<!---SPDX-License-Identifier: Apache-2.0-->
<!---Copyright (c) 2023-2024 Arm Technology (China) Co. Ltd.-->

# Zhouyi NPU Architecture

For a better understanding of Compass DSL programming, it is recommended to have a basic understanding of the Zhouyi NPU architecture. This article will give an overview of the Zhouyi NPU architecture. For more information, please refer to the Zhouyi NPU Technical Reference Manual.

## Key Concept
The Zhouyi NPU introduces an extensible **multi-cluster** and **multi-core** architecture.
![](../_static/zhouyi_npu_arch.jpg)

### Cluster
The Zhouyi NPU can be configured as multiple clusters. Each cluster may include multiple cores for
different tasks execution in parallel.

- **Global Memory** (GM) works as scratchpad memory for all NPU cores inside a cluster.

### Core
Each cluster can be configured as a single core or multiple cores.

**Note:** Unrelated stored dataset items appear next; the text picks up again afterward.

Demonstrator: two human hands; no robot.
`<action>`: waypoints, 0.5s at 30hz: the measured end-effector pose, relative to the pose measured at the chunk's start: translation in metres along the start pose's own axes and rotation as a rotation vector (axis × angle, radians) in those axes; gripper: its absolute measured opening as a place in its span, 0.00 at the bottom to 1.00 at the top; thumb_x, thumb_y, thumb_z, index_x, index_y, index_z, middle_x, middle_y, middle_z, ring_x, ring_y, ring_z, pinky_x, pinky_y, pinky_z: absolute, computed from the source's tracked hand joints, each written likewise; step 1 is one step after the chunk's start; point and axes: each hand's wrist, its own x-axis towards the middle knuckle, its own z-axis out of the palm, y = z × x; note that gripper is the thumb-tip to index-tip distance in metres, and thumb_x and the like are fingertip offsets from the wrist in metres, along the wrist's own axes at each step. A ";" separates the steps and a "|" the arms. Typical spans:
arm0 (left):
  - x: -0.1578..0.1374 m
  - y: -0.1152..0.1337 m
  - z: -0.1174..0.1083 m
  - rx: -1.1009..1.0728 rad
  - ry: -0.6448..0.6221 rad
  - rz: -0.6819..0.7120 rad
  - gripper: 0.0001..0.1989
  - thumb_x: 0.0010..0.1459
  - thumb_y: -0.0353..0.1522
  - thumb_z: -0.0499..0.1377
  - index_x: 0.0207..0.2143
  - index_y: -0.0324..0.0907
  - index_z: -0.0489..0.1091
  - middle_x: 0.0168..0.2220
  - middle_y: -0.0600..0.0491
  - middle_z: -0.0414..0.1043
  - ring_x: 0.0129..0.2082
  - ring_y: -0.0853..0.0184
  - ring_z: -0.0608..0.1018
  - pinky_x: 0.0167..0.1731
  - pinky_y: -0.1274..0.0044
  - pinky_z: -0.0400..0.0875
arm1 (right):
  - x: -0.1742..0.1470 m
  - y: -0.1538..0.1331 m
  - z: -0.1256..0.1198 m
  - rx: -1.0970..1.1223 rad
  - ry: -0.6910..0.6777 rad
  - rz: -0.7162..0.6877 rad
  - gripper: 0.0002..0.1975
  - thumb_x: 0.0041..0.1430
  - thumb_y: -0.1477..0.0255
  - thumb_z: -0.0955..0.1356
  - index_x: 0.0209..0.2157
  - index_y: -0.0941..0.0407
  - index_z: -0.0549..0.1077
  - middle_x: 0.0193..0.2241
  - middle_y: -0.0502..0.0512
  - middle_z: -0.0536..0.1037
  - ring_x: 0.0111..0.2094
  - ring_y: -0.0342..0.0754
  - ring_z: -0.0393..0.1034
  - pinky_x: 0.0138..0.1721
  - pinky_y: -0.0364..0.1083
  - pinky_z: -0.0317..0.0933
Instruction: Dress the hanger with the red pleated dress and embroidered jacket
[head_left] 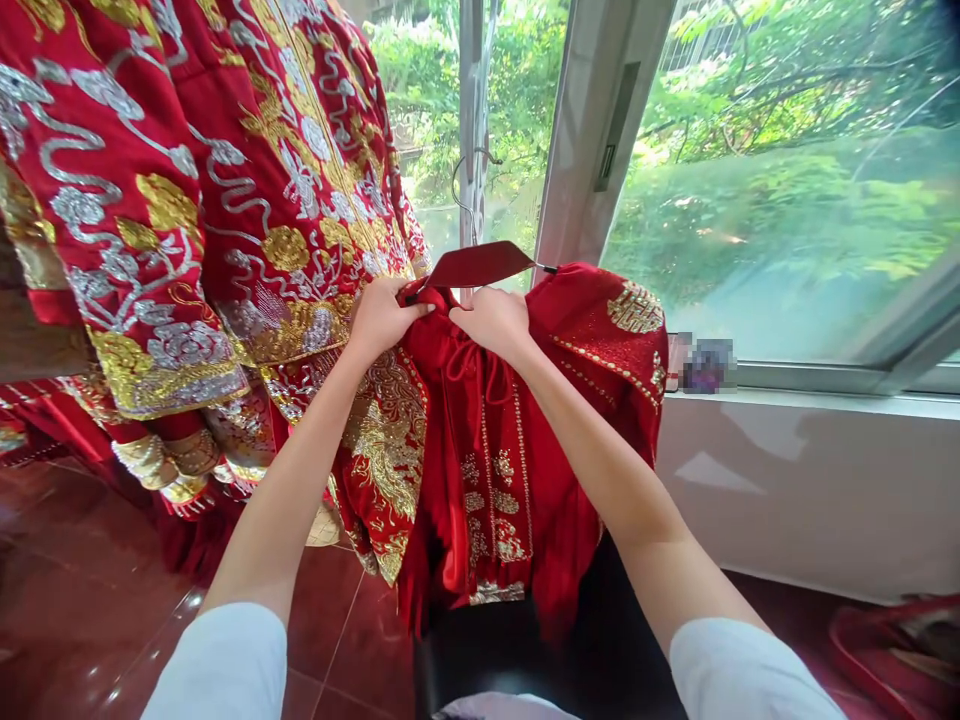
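Observation:
A red garment (510, 450) with gold beading and a tied cord at its top hangs in front of me. My left hand (386, 318) pinches its top edge on the left side, thumb pressed inward. Just across from it, my right hand (491, 320) is closed on the same edge, with most of its fingertips hidden. Right behind my hands shows a dark red flat piece (480, 263) below a metal hanger hook (459, 190). The garment's right shoulder (619, 310) carries a round gold emblem. Its lower end reaches a black seat (495, 660).
Red jackets (300, 180) with heavy gold and silver embroidery hang close on the left. Behind stand window frames (592, 150) with a sill (810, 405), where a blurred small object (709, 365) sits. The floor (352, 640) has dark red tiles. A red item (892, 650) lies at lower right.

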 end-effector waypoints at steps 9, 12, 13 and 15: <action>-0.033 0.021 0.024 0.515 0.166 0.321 0.12 0.58 0.37 0.52 0.38 0.41 0.71 0.40 0.43 0.73 0.45 0.54 0.71 0.47 0.64 0.61 | -0.006 0.011 0.000 0.076 0.269 0.036 0.15 0.58 0.73 0.58 0.23 0.58 0.70 0.24 0.60 0.72 0.27 0.49 0.62 0.31 0.48 0.52; -0.039 0.046 0.049 0.645 0.095 0.222 0.15 0.59 0.35 0.49 0.37 0.35 0.72 0.37 0.38 0.73 0.43 0.50 0.72 0.43 0.62 0.61 | -0.004 0.011 -0.004 0.103 0.238 0.015 0.14 0.56 0.73 0.60 0.18 0.56 0.65 0.19 0.55 0.68 0.23 0.45 0.57 0.29 0.47 0.49; -0.037 0.054 0.056 0.658 0.095 0.159 0.16 0.58 0.34 0.49 0.36 0.33 0.73 0.35 0.36 0.74 0.42 0.50 0.72 0.42 0.62 0.62 | -0.004 0.012 -0.007 0.104 0.216 -0.003 0.14 0.56 0.73 0.61 0.17 0.56 0.64 0.18 0.54 0.66 0.22 0.44 0.55 0.29 0.46 0.49; -0.032 0.067 0.062 0.650 0.059 0.053 0.18 0.58 0.34 0.49 0.33 0.32 0.75 0.33 0.36 0.75 0.41 0.50 0.73 0.41 0.62 0.62 | -0.008 0.016 -0.018 0.096 0.157 -0.063 0.15 0.55 0.73 0.62 0.15 0.56 0.61 0.16 0.52 0.63 0.21 0.43 0.53 0.28 0.46 0.49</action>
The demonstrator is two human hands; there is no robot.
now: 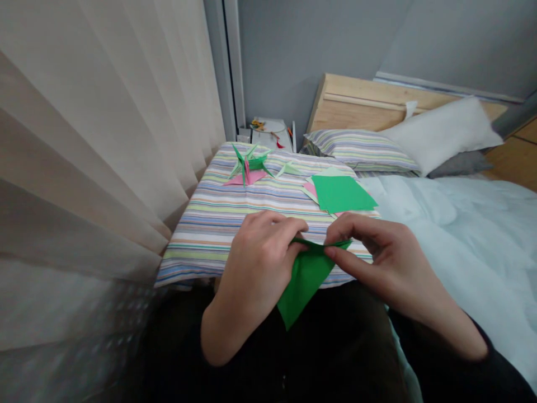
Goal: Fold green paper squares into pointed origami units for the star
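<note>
A folded sheet of green origami paper (304, 280) is held up between both hands, over the near edge of the striped cloth. One corner of it points down toward my lap. My left hand (262, 263) pinches its upper left edge, with the fingertips partly hidden behind the paper. On the other side, my right hand (377, 252) grips the upper right edge between thumb and index finger. Beyond the hands lies a stack of green paper sheets (346, 193), with pink and pale green sheets showing under it.
Folded green and pink paper cranes (249, 165) stand at the far left of the striped cloth (210, 224). A pale green folded piece (288, 169) lies beside them. A curtain (104, 140) hangs on the left. To the right is a bed (461, 224) with pillows (444, 134).
</note>
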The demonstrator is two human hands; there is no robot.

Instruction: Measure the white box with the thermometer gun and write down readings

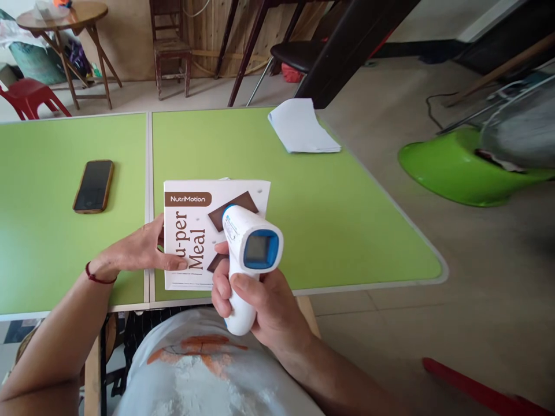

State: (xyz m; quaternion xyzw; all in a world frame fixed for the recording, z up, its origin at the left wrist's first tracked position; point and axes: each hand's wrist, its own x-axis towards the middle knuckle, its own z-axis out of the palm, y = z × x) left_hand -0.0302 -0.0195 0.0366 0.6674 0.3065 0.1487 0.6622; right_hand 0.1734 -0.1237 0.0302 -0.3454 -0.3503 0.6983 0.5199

- **Shared memory** works for all TECs inside a core. Shared memory has a fixed address entry for all TECs and asynchronized units to access.
- **AIFF** works as a major fixed operation accelerated data processing unit. AIFF can accept different requests from TECs and return execution results and status to each TEC.
- **L1 D-Cache** is the shared data cache for all TECs inside a core. It enables multiple TECs to fetch data at the same time, and it also supports AIFF/DMA instruction dispatch.
- **L1 I-Cache** is the instruction cache unit. It fetches instructions for the fetch unit. It enables multiple TECs to fetch requests at the same time and returns instructions to the fetch unit. The instructions are from either I-Cache memory or external memory.
- **Direct Memory Access (DMA)**: Each TEC has a dedicated DMA channel to send requests from the TEC to the DMA unit. The DMA unit is responsible for data movement across different memory space. DMA accepts different requests from TECs and returns execution results and status to each TEC.

### TEC
A TEC acts as an independent programmable unit for data processing and flow control.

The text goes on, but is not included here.